6 July 2016

Saab – not as Swede as it once was – screeches to a halt

Grab some tissue, kids. You’re about to hear a Saab story that has already left a trail of tears from Trollhättan to Minnesota.

News came out of Sweden recently that Saab, the once-proud automaker, is as dead as the proverbial doornail, which is an odd metaphor considering that no sane person has ever actually seen a live doornail. Perhaps that’s the point. But I digress – much like Saab did when it filed for bankruptcy five years ago and its assets were acquired in 2012 by National Electric Vehicle Sweden (NEVS), a Scandinavian company with Chinese backers.

If that seems like a strange conglomeration of companies, people and philosophies, that’s because it is. Bioenergy pioneer and NEVS founder Kai Johan Jiang is focused on renewable energy, something a gasoline-powered automobile obviously does not provide. And while NEVS attempted to straddle the fence for a while, it didn’t help its cause that the rights to Saab’s brand and its famous griffin logo weren’t part of the bankruptcy agreement. NEVS was initially allowed to use the Saab brand (not the logo), but it lost that right too when it experienced its own financial trouble two years ago.

It was only a matter of time before the inevitable happened and Saab (or the artist formally known as Saab) bit the dust – kind of like the “sudden” passing of an elderly relative who has been comatose for months. While it is sad, it certainly wasn’t unexpected.

So no more Sonetts. No more 900s. And after seven decades, no more Saab.

But this is no Swede surrender. NEVS plans to introduce a new electric vehicle in China and Sweden in 2017. Meanwhile, Saab’s website (www.saabcars.com) offers reassurance that “Exciting things are happening at NEVS! Our website address has changed, marking a new beginning for our company, and paving a new path to take us into the future.” It’s a future, however, that has just one link to the past – an actual link, in fact – www.saabparts.com. At least we can locate replacement parts for our orphans.

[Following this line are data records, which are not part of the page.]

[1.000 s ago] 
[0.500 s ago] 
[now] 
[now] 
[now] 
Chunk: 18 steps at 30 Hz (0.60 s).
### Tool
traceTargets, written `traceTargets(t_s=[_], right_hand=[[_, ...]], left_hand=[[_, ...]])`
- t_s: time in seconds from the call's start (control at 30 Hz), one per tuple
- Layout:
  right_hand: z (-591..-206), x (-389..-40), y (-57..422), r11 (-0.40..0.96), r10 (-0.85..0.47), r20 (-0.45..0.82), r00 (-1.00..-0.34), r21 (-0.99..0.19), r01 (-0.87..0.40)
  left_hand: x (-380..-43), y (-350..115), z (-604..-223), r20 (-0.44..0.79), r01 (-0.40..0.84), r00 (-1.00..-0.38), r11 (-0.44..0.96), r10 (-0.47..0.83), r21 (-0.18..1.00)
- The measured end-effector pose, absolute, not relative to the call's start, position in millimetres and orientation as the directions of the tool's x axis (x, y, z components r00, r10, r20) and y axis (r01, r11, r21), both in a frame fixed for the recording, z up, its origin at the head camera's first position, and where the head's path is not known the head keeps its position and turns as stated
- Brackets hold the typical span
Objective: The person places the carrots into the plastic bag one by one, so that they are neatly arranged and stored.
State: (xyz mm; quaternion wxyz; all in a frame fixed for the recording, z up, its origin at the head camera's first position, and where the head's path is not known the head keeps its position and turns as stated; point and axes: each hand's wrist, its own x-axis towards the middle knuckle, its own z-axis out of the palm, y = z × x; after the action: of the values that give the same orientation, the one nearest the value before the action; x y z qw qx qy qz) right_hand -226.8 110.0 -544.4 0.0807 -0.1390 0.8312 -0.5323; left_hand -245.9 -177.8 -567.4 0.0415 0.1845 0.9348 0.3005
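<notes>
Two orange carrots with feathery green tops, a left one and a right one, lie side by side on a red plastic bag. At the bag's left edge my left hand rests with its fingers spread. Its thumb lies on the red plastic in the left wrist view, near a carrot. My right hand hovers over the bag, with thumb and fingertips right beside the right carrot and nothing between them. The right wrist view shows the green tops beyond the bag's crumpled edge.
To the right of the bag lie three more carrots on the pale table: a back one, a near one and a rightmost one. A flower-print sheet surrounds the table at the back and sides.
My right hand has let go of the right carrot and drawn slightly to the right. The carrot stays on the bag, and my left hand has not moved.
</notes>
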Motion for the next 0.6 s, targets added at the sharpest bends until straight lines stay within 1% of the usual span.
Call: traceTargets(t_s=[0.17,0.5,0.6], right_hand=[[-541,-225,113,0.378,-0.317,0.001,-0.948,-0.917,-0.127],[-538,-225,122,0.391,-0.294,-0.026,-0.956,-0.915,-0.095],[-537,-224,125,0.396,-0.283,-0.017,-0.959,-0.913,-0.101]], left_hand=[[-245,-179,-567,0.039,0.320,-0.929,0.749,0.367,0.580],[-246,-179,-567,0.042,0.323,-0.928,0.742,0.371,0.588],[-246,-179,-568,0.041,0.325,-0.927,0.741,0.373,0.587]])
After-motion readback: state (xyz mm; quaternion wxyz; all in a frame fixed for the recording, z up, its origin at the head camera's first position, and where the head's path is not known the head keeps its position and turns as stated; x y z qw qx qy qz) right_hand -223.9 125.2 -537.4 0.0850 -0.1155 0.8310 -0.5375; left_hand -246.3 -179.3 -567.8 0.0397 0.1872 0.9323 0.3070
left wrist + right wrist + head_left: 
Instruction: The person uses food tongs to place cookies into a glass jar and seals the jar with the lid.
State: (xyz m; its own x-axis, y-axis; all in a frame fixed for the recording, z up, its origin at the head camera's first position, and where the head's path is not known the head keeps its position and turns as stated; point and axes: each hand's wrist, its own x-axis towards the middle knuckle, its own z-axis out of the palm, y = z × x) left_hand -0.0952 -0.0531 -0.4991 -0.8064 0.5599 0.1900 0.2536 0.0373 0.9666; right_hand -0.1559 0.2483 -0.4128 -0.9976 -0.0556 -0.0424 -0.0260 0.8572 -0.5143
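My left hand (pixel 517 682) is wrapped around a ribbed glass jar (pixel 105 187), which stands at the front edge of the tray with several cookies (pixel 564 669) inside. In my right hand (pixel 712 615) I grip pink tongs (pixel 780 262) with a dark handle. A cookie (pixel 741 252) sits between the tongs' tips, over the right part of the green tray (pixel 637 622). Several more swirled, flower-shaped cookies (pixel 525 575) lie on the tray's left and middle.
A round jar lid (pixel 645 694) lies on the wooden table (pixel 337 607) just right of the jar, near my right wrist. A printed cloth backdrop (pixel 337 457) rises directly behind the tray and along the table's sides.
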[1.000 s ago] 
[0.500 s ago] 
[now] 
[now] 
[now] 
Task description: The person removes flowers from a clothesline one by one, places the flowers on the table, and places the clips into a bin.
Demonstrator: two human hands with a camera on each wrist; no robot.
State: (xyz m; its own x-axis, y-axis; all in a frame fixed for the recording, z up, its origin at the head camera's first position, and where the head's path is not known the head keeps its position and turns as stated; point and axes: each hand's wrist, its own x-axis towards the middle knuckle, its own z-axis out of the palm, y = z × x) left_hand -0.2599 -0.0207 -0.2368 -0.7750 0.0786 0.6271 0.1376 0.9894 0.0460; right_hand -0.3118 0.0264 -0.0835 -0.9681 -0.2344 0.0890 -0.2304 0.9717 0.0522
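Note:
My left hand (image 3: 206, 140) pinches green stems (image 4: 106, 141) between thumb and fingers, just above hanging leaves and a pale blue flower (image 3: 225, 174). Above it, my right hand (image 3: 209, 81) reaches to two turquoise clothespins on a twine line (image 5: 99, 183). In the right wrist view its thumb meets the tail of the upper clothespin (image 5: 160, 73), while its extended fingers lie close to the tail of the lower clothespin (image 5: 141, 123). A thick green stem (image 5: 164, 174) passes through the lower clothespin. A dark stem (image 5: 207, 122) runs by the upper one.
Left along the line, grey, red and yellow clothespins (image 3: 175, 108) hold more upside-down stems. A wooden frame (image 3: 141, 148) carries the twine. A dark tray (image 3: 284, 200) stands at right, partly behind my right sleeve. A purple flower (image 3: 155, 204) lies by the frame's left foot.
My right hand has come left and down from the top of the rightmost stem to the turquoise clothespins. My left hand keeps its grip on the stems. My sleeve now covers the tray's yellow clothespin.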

Here are our five favorite production models since Saab’s first model, the 92, went into production on Dec. 12, 1949:

  1. Saab 99 – The 1968-84 Saab 99 began its life as a rather ordinary automobile, then it gained fuel injection in 1972 and turbo in ’78, making it a true driver’s car – and a less-expensive alternative to Porsche.
  2. Saab 900 – Sturdy and fun, the 1978-94 Saab 900 is the vehicle that most people picture in their mind when they think of Saab.
  3. Saab 96 – Introduced as a replacement for the 93, the bulbous two-door 1960-80 Saab 96 is often described as “quirky” looking. With a larger rear end and a successful racing history (thanks to racer Erik Carlsson, who won 14 rallys in various 96s), the 96 was popular both in Sweden and abroad.
  4. Saab 9000 – Larger and more upscale than the 900, the 1984-98 Saab 9000 shared a platform with the Alfa Romeo 164, Lancia Thema and Fiat Croma, much to the chagrin of Saab purists. But it was spacious and fast.
  5. Saab 92 – There’s nothing like the original. The unconventional 1950-56 Saab 92 featured unibody construction, front-wheel drive, all-independent torsion-bar suspension and rack-and-pinion steering. In a move that would have made Henry Ford smile, all first-year 92s were painted green.